### Goal of the exercise
A single number is wanted: how many lines of the records below contain the word "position".

### Data listing
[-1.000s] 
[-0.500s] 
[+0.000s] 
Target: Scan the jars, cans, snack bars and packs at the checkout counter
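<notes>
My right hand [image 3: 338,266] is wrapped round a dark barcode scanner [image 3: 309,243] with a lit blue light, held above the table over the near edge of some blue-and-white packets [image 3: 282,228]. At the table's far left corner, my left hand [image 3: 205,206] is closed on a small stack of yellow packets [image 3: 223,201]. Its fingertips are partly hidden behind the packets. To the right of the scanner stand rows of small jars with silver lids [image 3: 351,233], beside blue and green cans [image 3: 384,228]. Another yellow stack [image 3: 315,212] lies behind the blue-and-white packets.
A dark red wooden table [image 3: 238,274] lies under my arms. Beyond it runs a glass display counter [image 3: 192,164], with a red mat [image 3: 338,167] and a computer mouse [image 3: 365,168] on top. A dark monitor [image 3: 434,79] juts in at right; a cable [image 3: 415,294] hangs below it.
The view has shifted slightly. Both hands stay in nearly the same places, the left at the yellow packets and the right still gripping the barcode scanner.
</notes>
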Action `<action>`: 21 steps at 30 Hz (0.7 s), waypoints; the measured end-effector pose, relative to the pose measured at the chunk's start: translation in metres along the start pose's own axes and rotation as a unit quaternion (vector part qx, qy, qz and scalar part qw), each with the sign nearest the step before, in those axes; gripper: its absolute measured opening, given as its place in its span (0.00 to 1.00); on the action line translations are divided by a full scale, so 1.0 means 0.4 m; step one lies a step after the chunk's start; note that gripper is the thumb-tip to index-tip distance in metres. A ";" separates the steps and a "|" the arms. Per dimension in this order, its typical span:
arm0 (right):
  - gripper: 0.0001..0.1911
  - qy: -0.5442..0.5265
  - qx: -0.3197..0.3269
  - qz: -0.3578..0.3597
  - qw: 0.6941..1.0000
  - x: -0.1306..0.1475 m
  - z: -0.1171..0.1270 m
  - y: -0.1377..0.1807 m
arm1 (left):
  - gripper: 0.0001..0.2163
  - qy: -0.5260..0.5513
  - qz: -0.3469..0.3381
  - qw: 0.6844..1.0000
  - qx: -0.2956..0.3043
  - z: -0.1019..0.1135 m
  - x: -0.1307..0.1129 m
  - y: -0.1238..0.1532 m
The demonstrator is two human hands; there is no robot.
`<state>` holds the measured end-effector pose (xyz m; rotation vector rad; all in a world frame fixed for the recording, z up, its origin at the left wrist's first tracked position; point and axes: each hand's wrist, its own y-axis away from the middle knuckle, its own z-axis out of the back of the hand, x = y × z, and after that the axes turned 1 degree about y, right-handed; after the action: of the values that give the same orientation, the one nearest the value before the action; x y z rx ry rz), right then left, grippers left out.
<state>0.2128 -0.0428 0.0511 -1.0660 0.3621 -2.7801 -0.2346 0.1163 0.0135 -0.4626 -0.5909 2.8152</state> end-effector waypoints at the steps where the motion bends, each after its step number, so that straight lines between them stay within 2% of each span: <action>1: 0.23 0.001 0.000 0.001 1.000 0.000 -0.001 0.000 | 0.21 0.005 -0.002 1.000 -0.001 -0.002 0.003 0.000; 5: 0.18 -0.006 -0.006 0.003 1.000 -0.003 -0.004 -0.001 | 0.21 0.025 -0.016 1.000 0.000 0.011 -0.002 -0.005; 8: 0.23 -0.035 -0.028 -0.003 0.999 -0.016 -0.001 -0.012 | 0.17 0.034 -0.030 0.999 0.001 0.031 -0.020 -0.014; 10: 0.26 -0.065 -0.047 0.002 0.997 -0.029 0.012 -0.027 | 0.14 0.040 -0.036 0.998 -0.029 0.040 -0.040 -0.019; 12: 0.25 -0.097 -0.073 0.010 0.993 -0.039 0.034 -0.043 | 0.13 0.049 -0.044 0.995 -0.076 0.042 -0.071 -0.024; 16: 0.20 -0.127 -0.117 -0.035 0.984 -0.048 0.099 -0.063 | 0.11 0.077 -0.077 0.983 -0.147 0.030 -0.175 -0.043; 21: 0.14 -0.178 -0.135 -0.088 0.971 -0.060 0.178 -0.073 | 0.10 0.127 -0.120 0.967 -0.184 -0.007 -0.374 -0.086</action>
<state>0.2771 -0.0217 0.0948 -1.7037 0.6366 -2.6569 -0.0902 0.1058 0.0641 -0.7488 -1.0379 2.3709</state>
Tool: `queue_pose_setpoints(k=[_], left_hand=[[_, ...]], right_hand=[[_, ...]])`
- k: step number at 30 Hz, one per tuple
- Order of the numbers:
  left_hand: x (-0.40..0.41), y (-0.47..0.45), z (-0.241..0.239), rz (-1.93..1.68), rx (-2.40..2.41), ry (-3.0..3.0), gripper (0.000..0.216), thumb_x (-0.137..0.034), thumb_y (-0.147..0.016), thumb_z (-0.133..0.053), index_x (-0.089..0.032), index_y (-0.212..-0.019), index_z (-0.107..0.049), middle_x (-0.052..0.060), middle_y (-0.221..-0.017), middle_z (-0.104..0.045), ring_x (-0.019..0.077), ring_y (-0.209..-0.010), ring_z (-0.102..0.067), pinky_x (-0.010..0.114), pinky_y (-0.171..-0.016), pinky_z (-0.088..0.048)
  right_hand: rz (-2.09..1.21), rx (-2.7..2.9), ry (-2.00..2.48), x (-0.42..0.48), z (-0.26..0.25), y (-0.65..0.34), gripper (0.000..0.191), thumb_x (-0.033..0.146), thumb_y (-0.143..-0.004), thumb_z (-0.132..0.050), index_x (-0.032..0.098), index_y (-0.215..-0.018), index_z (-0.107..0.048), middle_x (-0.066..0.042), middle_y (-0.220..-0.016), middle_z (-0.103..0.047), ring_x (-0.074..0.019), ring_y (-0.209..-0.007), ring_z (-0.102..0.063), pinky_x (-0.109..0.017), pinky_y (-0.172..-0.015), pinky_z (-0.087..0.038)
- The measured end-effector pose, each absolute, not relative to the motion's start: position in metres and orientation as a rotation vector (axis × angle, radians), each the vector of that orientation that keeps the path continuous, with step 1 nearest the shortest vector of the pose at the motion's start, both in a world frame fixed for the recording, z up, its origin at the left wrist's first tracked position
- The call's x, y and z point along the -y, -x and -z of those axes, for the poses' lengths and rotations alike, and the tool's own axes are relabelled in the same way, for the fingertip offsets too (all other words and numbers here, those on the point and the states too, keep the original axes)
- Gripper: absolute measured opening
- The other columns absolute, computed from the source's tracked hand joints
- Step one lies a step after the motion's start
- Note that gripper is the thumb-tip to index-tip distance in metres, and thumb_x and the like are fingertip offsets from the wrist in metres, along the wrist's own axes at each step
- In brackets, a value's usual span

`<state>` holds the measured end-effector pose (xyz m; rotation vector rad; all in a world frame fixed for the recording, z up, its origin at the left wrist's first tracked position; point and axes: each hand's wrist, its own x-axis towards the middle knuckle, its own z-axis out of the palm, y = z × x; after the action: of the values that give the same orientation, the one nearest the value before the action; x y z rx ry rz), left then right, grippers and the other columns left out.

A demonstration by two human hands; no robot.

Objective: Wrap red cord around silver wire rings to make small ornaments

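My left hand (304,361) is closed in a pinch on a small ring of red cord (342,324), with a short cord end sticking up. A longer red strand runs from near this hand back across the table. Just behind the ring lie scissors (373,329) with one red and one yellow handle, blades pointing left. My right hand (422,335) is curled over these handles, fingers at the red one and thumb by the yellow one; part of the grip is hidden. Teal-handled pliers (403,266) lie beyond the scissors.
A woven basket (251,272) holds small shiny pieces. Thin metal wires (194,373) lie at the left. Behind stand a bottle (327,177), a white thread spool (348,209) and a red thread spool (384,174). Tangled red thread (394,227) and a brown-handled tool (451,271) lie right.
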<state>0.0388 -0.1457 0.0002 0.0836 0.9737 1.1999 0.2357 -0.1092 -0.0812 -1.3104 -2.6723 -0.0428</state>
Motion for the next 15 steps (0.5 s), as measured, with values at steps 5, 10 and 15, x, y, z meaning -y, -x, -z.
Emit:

### Solution
3